__Instructions to follow__:
Repeat each entry exactly; omit all pictures.
*** Source material Section Begins ***
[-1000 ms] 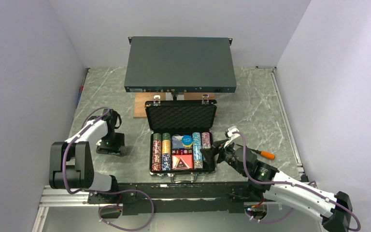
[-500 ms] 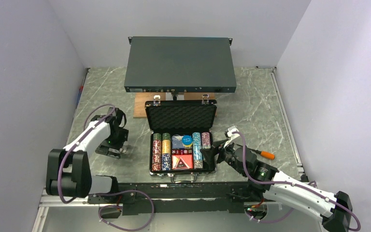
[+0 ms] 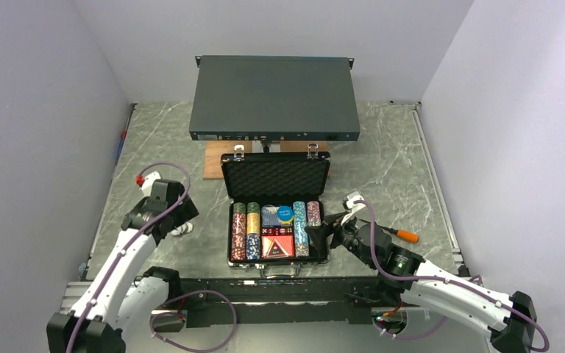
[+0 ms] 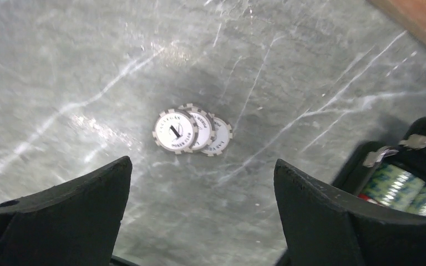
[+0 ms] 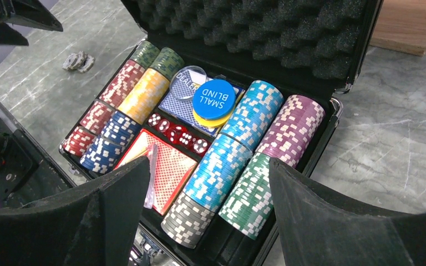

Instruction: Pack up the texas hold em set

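Observation:
The texas hold em set is a black case lying open, its foam-lined lid up, with chip rows, card decks, red dice and a blue disc inside. Three white chips lie overlapping on the marble left of the case and also show as loose chips in the top and right wrist views. My left gripper hangs open above and just short of them, holding nothing. My right gripper stands open over the case's right front corner, empty.
A large dark grey flat box sits at the back, with a wooden board just in front of it. An orange-handled screwdriver lies to the right of the case, beside my right arm. Grey walls close in both sides.
My left gripper has opened wide and lifted off the table, its arm swinging toward the near edge; the white chips stay on the marble. The right arm has not moved.

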Tool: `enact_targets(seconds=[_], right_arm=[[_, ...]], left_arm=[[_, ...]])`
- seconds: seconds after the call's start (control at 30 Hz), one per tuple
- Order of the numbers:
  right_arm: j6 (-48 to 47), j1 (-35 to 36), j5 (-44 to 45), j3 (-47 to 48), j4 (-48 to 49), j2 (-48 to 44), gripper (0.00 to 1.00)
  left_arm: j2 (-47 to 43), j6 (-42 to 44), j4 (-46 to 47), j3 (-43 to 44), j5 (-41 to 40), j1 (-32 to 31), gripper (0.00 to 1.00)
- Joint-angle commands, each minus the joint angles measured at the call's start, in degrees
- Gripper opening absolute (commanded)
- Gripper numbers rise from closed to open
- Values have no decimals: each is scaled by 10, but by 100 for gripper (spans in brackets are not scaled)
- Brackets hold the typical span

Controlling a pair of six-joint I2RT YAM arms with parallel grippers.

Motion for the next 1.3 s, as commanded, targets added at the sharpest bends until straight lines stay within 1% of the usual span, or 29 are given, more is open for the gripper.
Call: enact_targets(seconds=[0.0,0.07,0.1,0.17,0.2,0.27,0.3,0.33,0.37,0.47,0.53,0.63,0.7,0.77,0.93,1.07,1.13,1.23,1.27], right_arm=[[-8,3,-11,-5,31,-6,80],[-8,2,-11,-6,30,-10,80],[-8,2,-11,-6,30,-13,80],[-7,3,-11,-8,28,-21,80],[-7,2,-10,-8,26,-24,80],[-5,2,-9,-9,20,-34,80],[-5,3,-8,-10,17,-40,80],[-3,3,-7,-12,15,-47,80],[-3,2,-6,-13,14,-53,80],[-3,3,-7,-16,14,-62,80],[-4,3,-9,-15,15,-58,80],[-4,3,-9,-13,17,-51,80],[-5,3,-10,-14,18,-50,80],[-5,2,-9,-14,19,-52,80],[-6,2,-8,-14,20,-49,80],[-6,2,-6,-12,20,-44,80],[-6,2,-6,-13,20,-46,80],[-6,2,-6,-13,21,-45,80],[-6,2,-7,-13,21,-42,80]], left_arm=[[74,213,37,75,27,16,99],[102,271,66,88,104,35,99],[116,292,84,88,129,45,100],[154,309,102,89,144,62,99],[170,305,103,88,146,72,99],[187,289,108,72,161,97,96],[189,286,119,58,181,104,94],[187,283,131,42,195,124,93],[187,277,136,30,198,136,93],[199,262,133,23,199,166,97],[216,257,127,24,219,178,99],[233,234,126,17,224,186,99],[247,226,136,6,249,188,99],[260,219,139,3,256,188,99],[261,224,143,1,262,187,99],[274,225,132,9,258,169,94],[281,218,120,15,241,154,92],[288,202,100,22,208,135,85],[288,196,94,24,206,132,86]])
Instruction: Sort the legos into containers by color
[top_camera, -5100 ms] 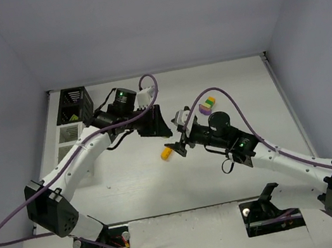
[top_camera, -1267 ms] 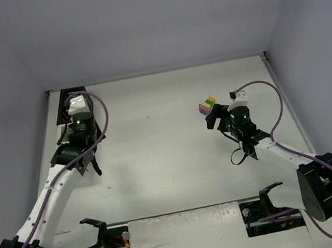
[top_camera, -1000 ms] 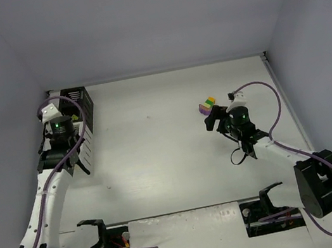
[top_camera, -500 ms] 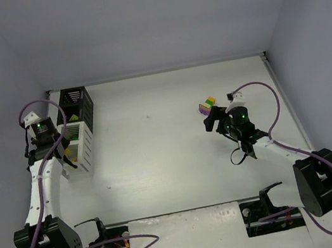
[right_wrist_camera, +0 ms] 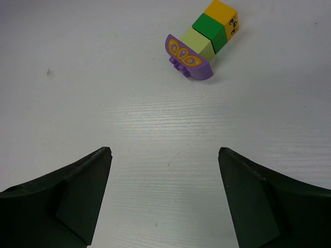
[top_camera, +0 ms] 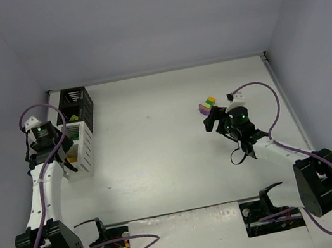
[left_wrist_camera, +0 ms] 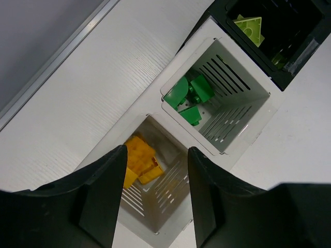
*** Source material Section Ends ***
__Completed task__:
[-1000 ms] 
[-500 ms] 
[+0 ms] 
[+0 ms] 
[+0 ms] 

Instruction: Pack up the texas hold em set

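Observation:
The texas hold em set is a black case lying open, its foam-lined lid up, with chip rows, card decks, red dice and a blue disc inside. Three white chips lie overlapping on the marble left of the case and also show as loose chips in the top and right wrist views. My left gripper hangs open above and just short of them, holding nothing. My right gripper stands open over the case's right front corner, empty.
A large dark grey flat box sits at the back, with a wooden board just in front of it. An orange-handled screwdriver lies to the right of the case, beside my right arm. Grey walls close in both sides.
My left gripper has opened wide and lifted off the table, its arm swinging toward the near edge; the white chips stay on the marble. The right arm has not moved.
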
Tool: `enact_targets(seconds=[_], right_arm=[[_, ...]], left_arm=[[_, ...]])`
- seconds: seconds after the call's start (control at 30 Hz), one per tuple
- Order of the numbers:
  right_arm: j6 (-48 to 47), j1 (-35 to 36), j5 (-44 to 45), j3 (-47 to 48), j4 (-48 to 49), j2 (-48 to 44), gripper (0.00 to 1.00)
  left_arm: j2 (-47 to 43), j6 (-42 to 44), j4 (-46 to 47), j3 (-43 to 44), j5 (-41 to 40), j1 (-32 to 31), gripper (0.00 to 1.00)
- Joint-angle commands, each minus the joint angles measured at the call's start, in degrees
- Gripper opening absolute (commanded)
- Gripper numbers rise from closed to open
- Values have no decimals: each is scaled by 10, but by 100 for gripper (spans in brackets are not scaled)
- Brackets hold the typical span

Controlling a pair of six-joint I2RT YAM arms with parallel grippers.

Motion for the next 1.3 s, as commanded, targets added at the sharpest bends until straight lines stay within 1% of the usual span, or 29 are given, more is open for the gripper.
Call: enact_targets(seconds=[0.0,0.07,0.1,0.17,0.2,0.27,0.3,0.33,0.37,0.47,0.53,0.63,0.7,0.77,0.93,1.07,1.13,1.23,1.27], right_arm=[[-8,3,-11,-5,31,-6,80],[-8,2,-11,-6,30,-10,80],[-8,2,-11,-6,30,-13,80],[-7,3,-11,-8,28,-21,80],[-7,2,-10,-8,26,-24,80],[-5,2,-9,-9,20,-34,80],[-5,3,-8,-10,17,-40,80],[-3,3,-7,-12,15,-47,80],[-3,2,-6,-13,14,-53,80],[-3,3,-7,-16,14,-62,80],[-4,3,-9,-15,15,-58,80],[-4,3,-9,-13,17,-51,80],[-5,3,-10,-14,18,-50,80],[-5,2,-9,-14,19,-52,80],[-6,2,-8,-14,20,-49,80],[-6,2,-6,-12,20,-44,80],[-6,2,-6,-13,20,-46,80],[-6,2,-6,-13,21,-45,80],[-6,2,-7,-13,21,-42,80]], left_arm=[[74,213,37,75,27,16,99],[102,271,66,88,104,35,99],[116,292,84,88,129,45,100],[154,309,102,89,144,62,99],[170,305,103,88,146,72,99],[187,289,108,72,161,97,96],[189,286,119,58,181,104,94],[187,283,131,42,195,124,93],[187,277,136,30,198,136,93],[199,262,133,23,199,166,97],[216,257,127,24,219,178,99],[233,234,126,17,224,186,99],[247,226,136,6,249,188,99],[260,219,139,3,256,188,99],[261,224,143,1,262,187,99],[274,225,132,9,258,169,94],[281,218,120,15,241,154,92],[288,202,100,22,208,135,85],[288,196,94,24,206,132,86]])
Instruction: Sort the legos into containers by color
[top_camera, -5100 ms] 
[top_camera, -1267 ms] 
[top_camera, -1000 ms] 
[top_camera, -500 ms] 
[right_wrist_camera, +0 ms] 
[top_camera, +0 ms] 
[left_wrist_camera, +0 ms] 

Nothing else is needed to finish the exercise.